Mannix: Criticizing Westbrook is an analyst's favorite pastime. Now, coming from Magic, the criticism carries more credibility, but it's still over the top. Does Westbrook shoot a lot? Yes. And why does Westbrook shoot a lot? Because if he didn't the Thunder would look a lot like the 2001 Sixers. Sure, Westbrook can be erratic. Most 23-year-olds with a limited history of playing the position usually are. But Westbrook was second- team All-NBA this season for a reason. He's a big-time player, and it's likely his presence will be felt before this series is over.

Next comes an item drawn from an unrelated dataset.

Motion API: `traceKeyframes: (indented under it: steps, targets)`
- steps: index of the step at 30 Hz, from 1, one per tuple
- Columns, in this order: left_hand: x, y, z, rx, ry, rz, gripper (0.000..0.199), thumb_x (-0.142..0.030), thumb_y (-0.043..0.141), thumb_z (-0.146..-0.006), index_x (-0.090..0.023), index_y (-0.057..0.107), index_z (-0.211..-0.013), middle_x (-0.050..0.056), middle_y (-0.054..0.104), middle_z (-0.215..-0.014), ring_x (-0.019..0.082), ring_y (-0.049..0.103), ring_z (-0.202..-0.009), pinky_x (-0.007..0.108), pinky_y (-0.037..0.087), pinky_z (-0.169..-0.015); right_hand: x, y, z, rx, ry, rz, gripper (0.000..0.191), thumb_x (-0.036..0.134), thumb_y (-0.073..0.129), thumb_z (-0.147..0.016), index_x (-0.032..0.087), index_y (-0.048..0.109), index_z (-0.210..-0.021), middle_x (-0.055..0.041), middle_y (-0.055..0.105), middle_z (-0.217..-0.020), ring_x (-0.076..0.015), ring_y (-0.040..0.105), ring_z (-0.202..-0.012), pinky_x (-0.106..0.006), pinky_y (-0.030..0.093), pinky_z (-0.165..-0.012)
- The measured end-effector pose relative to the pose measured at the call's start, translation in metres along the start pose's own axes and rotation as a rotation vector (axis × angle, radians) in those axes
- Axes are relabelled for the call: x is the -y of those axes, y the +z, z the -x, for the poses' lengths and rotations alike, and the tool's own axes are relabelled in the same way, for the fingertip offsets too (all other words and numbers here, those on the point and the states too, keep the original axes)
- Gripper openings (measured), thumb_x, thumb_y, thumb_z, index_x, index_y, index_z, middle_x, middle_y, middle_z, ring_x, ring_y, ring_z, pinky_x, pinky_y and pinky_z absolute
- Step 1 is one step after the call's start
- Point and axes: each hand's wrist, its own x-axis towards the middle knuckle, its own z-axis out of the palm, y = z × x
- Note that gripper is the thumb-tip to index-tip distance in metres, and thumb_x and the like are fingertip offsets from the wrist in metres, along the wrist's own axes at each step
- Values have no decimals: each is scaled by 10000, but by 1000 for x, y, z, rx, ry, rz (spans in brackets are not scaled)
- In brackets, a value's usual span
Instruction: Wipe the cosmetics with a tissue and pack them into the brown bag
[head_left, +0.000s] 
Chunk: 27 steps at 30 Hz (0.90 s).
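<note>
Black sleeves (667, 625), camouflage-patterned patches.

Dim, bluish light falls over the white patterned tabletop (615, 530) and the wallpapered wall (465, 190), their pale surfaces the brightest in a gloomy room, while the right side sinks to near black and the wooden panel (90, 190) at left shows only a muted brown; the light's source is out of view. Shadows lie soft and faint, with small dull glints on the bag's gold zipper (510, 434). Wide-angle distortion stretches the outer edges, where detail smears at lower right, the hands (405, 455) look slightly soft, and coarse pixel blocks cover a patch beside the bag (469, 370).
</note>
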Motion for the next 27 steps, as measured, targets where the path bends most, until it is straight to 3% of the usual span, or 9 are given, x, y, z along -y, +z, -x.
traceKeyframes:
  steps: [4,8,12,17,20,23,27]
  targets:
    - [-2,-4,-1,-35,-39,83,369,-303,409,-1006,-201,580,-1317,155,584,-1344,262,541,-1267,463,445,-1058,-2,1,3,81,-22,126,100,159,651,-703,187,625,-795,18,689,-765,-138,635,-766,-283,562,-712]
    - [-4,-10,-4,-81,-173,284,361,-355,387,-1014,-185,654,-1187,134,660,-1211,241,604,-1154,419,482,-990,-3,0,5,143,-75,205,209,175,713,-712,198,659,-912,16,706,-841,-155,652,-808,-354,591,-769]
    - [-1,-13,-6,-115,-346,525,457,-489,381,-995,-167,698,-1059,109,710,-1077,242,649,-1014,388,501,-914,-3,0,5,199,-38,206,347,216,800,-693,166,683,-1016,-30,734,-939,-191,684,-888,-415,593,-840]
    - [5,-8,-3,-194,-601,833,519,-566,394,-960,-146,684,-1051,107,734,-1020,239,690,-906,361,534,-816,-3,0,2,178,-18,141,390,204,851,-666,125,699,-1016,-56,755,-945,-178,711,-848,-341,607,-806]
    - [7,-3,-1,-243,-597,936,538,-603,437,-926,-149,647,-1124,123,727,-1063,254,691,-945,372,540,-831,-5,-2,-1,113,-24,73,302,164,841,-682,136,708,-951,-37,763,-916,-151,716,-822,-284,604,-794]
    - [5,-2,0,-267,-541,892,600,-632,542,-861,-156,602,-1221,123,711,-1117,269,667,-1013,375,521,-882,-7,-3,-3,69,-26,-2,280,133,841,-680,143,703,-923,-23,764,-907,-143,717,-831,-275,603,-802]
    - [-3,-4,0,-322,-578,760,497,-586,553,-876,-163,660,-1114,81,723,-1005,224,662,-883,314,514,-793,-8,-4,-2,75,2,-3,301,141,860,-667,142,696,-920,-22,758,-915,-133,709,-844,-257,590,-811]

Rosenberg: Magic knows a wee bit more about point guard play than I do. But come on: worst EVER? Westbrook is too good of a player to have the worst performance ever by a point guard in an NBA Finals. That's taking it too far. I suspect Magic meant that he took his team out of his offense more than any point guard Magic could remember, and I get that. Westbrook does that a lot. It's a trade-off for having the ball in the hands of one of the most explosive players in the history of the league. In two years, Westbrook will look more like a conventional point guard than he does now. In the meantime, there will be some ugliness (which looks like selfishness to some) mixed with brilliance.